Gut-associated lymphoid tissue attrition associates with response to anti-α4ß7 therapy in ulcerative colitis.

Vedolizumab (VDZ) is a first-line treatment in ulcerative colitis (UC) that targets the α4ß7- mucosal vascular addressin cell adhesion molecule 1 (MAdCAM-1) axis. To determine the mechanisms of action of VDZ, we examined five distinct cohorts of patients with UC. A decrease in naïve B and T cells in the intestines and gut-homing (ß7+) plasmablasts in circulation of VDZ-treated patients suggested that VDZ targets gut-associated lymphoid tissue (GALT). Anti-α4ß7 blockade in wild-type and photoconvertible (KikGR) mice confirmed a loss of GALT size and cellularity because of impaired cellular entry.

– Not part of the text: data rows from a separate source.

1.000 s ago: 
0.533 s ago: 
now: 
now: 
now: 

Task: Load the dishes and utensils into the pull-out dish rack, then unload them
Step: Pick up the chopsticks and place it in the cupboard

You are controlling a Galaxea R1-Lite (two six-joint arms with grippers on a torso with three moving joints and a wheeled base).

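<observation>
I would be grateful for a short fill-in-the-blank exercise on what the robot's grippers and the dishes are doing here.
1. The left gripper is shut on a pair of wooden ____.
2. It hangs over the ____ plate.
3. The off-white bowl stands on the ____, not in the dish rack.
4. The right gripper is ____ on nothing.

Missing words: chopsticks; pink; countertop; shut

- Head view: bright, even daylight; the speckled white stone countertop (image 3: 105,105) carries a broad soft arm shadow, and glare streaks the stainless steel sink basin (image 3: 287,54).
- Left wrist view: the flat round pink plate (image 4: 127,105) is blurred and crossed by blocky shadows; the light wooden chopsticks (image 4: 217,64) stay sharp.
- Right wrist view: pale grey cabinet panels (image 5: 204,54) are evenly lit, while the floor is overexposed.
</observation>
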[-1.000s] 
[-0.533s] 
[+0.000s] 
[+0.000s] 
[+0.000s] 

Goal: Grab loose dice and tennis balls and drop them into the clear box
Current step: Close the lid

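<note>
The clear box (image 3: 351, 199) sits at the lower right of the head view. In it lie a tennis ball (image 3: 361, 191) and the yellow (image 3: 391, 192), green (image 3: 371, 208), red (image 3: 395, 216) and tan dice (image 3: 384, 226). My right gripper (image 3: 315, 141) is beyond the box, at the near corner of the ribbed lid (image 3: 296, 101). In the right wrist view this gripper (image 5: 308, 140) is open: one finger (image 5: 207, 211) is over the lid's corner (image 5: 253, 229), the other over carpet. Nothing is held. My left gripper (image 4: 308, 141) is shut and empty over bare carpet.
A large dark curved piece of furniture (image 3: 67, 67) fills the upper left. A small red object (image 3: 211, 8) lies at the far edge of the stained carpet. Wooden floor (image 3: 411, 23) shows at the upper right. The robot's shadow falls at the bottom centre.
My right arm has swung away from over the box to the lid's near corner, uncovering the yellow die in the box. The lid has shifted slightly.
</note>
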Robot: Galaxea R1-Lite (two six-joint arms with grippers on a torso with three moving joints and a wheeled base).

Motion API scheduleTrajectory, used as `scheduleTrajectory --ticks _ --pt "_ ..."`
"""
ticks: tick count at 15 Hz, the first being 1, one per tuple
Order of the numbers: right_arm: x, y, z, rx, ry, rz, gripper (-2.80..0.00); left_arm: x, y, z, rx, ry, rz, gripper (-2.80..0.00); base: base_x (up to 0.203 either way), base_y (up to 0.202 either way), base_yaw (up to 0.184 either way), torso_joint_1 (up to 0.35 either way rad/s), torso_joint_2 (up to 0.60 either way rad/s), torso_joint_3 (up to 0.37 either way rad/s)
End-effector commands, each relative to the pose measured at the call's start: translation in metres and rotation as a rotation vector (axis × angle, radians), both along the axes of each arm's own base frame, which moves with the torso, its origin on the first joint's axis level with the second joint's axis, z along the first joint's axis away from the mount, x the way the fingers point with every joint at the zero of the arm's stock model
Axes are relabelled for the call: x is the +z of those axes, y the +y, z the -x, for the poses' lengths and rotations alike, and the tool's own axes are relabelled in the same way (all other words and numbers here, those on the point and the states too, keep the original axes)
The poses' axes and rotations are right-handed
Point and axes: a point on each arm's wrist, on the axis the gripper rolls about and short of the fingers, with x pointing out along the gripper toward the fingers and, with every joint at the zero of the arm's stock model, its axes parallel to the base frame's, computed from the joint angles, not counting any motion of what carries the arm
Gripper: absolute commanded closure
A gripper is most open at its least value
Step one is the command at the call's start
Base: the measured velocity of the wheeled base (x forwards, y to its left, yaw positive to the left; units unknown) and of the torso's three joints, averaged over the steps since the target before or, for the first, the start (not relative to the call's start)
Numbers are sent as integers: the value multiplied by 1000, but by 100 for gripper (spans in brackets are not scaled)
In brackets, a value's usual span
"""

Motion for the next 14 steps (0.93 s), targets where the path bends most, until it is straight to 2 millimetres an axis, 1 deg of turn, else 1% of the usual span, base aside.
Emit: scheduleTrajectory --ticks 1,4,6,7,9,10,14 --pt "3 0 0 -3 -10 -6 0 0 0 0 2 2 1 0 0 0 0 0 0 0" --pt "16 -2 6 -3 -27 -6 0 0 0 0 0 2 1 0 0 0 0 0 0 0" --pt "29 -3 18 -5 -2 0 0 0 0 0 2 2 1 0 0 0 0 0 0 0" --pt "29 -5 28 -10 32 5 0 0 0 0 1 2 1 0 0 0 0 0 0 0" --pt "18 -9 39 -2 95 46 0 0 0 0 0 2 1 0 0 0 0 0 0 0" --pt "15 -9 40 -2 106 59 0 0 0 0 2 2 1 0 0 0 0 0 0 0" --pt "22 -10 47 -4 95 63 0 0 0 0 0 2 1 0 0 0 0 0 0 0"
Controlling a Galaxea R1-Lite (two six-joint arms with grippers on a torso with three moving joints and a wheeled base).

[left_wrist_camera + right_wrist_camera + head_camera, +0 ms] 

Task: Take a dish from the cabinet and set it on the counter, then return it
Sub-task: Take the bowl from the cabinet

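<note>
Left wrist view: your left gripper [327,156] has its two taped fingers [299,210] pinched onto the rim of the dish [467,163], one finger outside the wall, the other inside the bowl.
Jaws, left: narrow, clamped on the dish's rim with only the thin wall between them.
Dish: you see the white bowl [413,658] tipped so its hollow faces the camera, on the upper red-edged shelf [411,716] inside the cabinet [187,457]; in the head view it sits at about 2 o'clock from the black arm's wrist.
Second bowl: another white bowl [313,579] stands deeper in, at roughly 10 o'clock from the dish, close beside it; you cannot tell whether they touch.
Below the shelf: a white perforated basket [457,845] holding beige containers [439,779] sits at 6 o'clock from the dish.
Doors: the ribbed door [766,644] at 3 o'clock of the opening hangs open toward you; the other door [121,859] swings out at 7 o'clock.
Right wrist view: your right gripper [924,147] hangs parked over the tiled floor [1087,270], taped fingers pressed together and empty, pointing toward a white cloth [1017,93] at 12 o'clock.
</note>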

In VDZ-treated patients with UC, treatment responders demonstrated reduced intestinal lymphoid aggregate size and follicle organization and a reduction of ß7+IgG+ plasmablasts in circulation, as well as IgG+ plasma cells and FcγR-dependent signaling in the intestine. GALT targeting represents a previously unappreciated mechanism of action of α4ß7-targeted therapies, with major implications for this therapeutic paradigm in UC.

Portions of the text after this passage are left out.